### ASSIGNMENT
Please take the records that follow and repeat exactly the lines starting with the line with "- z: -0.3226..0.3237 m" and going on through the line with "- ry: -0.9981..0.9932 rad".

=====

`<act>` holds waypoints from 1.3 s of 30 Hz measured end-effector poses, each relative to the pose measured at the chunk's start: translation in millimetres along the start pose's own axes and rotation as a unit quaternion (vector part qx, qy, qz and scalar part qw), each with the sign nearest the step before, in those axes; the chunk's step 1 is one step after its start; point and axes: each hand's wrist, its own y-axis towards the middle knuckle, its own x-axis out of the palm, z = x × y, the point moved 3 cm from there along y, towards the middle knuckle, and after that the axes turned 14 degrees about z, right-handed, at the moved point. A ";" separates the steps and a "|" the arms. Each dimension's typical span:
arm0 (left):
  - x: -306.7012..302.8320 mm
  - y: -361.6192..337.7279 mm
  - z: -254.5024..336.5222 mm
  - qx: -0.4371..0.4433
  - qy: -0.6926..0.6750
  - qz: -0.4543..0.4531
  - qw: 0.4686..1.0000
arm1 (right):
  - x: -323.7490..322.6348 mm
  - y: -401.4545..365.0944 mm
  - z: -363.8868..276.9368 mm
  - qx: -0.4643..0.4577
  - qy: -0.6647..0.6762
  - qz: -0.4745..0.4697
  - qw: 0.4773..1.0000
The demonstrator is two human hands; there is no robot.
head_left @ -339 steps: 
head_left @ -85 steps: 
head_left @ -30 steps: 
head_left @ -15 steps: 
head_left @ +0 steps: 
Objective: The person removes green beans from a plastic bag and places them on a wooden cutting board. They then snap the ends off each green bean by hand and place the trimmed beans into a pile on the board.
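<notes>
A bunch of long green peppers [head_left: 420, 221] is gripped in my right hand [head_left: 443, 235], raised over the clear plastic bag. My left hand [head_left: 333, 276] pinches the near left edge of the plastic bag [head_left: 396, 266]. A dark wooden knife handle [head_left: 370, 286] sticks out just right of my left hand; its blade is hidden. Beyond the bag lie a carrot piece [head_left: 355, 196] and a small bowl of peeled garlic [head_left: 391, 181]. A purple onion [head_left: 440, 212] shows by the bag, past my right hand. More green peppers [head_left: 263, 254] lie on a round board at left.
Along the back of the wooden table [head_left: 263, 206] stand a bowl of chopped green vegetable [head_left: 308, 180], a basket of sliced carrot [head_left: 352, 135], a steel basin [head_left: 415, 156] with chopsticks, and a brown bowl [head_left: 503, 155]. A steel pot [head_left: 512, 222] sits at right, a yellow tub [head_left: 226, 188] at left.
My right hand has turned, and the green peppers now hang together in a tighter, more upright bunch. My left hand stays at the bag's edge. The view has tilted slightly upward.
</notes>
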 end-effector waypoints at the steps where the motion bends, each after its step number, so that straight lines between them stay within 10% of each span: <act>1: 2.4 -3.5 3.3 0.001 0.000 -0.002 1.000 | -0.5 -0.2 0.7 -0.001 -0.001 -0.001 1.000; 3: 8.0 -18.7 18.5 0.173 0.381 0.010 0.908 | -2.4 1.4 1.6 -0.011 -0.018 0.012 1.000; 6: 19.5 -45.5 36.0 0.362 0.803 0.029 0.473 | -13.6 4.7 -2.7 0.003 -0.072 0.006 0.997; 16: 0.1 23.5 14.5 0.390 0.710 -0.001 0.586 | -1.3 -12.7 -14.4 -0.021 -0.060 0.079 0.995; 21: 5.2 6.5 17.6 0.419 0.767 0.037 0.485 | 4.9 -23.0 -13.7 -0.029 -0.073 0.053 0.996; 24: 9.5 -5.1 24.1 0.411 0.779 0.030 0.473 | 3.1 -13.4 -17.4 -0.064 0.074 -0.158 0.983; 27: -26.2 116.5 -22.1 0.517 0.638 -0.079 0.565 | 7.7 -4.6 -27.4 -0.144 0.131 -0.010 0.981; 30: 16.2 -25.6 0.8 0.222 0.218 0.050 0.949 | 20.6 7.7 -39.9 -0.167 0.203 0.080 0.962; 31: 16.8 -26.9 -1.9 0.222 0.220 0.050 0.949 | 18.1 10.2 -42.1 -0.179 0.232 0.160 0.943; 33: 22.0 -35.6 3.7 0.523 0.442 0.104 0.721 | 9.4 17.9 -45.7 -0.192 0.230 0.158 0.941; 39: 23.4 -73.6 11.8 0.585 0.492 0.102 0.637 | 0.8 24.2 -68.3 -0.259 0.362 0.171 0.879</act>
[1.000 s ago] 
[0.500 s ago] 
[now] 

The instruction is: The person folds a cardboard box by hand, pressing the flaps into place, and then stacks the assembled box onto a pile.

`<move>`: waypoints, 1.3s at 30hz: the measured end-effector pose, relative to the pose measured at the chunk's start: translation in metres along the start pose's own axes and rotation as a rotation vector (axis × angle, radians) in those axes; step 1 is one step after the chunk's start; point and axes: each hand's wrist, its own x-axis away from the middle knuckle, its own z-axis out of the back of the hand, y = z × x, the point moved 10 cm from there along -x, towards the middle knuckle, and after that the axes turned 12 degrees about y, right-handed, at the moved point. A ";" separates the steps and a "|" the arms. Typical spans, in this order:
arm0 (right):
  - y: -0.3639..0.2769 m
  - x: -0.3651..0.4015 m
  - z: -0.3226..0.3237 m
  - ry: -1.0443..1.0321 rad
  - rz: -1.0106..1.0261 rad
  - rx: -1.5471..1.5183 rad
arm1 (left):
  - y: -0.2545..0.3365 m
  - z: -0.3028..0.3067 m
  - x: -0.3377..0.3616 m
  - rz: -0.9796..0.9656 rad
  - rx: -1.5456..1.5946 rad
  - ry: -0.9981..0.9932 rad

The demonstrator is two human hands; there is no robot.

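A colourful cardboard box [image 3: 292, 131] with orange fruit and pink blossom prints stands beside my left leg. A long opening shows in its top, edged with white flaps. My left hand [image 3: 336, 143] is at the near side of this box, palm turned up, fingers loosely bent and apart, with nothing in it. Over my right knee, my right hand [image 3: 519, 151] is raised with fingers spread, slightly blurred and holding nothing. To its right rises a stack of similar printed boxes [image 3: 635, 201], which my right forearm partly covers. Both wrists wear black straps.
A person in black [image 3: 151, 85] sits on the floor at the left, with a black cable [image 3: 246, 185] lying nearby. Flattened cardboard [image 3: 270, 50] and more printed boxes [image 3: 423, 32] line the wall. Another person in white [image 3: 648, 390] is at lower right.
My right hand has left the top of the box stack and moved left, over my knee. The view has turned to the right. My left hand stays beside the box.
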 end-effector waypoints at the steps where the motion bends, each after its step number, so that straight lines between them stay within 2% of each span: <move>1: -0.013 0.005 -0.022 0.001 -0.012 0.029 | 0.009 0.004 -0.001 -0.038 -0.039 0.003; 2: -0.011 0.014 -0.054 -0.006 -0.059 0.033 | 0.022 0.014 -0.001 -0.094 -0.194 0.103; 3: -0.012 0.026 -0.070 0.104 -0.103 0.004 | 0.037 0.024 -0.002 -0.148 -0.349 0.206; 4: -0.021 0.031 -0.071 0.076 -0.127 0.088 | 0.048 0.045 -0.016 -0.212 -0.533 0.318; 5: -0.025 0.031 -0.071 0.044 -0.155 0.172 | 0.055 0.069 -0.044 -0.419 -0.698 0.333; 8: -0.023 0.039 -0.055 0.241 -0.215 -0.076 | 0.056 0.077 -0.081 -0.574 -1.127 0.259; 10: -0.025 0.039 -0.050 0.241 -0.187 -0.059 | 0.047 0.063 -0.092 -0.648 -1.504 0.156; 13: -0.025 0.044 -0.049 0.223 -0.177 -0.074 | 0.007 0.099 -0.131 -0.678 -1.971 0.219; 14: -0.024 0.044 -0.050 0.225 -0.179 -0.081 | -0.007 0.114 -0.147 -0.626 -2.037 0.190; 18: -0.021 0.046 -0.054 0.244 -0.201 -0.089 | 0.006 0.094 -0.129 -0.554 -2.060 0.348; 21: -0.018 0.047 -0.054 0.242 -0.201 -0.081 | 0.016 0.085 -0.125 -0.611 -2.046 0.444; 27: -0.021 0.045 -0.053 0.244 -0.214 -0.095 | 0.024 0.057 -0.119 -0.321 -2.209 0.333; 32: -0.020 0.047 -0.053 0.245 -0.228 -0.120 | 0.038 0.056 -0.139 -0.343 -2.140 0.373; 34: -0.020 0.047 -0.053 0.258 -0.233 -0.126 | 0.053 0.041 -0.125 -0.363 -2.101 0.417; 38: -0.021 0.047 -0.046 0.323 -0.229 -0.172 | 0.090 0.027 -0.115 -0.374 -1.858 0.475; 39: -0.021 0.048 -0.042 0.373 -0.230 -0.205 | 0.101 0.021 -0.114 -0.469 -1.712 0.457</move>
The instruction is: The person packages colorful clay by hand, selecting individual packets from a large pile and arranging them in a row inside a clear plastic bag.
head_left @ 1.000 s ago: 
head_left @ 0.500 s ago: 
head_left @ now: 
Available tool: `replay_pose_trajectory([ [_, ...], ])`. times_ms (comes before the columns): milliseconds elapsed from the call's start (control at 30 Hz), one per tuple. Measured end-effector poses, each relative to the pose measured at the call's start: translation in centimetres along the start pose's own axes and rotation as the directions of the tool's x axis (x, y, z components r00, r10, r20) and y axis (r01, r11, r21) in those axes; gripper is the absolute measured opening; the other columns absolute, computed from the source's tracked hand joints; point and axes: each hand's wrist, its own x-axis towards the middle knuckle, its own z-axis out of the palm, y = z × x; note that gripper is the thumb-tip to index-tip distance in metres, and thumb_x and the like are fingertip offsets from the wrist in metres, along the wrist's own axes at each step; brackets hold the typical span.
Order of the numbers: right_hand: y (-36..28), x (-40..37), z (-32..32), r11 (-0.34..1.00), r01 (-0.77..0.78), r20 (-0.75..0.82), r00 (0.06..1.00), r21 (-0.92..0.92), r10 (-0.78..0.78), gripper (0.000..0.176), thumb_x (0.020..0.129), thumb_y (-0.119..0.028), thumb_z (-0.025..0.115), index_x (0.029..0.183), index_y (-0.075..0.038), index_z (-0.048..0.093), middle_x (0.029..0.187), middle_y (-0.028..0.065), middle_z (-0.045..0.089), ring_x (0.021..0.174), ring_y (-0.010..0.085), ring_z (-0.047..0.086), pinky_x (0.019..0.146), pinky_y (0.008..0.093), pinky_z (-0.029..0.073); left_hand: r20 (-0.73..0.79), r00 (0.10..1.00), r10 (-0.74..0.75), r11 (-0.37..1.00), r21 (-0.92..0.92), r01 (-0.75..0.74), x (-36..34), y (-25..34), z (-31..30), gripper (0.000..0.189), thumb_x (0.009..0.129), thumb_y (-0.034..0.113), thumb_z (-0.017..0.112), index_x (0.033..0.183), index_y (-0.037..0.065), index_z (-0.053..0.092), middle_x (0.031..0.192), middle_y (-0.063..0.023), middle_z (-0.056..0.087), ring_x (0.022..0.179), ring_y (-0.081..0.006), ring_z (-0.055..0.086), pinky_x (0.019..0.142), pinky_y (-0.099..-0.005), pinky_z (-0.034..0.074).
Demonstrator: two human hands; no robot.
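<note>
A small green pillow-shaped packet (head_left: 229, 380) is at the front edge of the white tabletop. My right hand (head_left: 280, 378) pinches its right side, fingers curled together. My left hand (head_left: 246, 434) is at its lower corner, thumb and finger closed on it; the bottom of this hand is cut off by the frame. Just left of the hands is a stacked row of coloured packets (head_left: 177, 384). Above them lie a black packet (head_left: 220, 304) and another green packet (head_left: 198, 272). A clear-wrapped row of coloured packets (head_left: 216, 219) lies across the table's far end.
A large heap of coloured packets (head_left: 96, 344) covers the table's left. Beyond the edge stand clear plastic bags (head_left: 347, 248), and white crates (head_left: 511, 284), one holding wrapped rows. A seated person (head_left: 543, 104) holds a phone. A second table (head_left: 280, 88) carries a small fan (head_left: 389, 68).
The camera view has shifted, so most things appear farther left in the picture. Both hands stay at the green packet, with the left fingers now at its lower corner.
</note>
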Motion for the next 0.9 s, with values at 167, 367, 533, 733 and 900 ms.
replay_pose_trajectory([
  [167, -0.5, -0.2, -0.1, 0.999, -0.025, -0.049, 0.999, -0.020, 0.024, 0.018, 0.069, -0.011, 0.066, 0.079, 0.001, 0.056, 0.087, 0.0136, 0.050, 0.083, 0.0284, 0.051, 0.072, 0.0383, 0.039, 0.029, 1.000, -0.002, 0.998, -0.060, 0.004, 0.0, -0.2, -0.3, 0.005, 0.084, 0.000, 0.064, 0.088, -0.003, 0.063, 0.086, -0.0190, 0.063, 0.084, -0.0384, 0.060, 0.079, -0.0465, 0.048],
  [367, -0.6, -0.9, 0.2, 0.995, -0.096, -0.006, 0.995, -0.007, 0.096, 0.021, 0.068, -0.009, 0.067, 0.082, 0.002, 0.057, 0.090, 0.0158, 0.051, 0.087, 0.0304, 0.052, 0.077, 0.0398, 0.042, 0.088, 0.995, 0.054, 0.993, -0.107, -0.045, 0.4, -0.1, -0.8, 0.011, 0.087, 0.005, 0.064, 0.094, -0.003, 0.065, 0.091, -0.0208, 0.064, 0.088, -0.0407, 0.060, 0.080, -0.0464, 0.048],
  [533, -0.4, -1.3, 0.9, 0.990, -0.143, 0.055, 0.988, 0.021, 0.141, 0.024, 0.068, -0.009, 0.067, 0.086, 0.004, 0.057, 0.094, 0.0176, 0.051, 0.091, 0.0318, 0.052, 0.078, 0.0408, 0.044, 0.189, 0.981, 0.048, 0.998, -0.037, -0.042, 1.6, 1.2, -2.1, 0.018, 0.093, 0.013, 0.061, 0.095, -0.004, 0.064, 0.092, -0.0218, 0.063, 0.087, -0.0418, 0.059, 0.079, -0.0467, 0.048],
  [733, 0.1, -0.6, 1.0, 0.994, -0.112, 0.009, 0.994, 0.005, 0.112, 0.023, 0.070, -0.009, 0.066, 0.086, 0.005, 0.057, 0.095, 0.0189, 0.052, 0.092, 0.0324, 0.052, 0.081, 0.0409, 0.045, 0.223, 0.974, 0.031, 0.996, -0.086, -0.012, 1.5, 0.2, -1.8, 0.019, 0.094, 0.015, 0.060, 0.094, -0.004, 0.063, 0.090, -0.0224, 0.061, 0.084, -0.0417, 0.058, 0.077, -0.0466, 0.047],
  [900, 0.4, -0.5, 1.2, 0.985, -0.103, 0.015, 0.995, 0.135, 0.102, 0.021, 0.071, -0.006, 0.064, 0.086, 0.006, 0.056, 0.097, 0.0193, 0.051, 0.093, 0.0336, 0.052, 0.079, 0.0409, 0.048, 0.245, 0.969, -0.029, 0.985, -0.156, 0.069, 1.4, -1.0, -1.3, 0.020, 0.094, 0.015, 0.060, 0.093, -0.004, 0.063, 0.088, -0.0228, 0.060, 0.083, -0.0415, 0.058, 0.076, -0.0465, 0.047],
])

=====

### SOLUTION
  - z: -0.3226..0.3237 m
  - ry: -1.0443..1.0321 rad
  - rz: -1.0106..1.0261 rad
  - rx: -1.5471..1.5183 rad
arm1 (left):
  - y: -0.2545..0.3365 m
  - z: -0.3028..0.3067 m
  - x: -0.3377..0.3616 m
  - rz: -0.9796..0.9656 rad
  - rx: -1.5456..1.5946 rad
  - ry: -0.9981..0.9932 rad

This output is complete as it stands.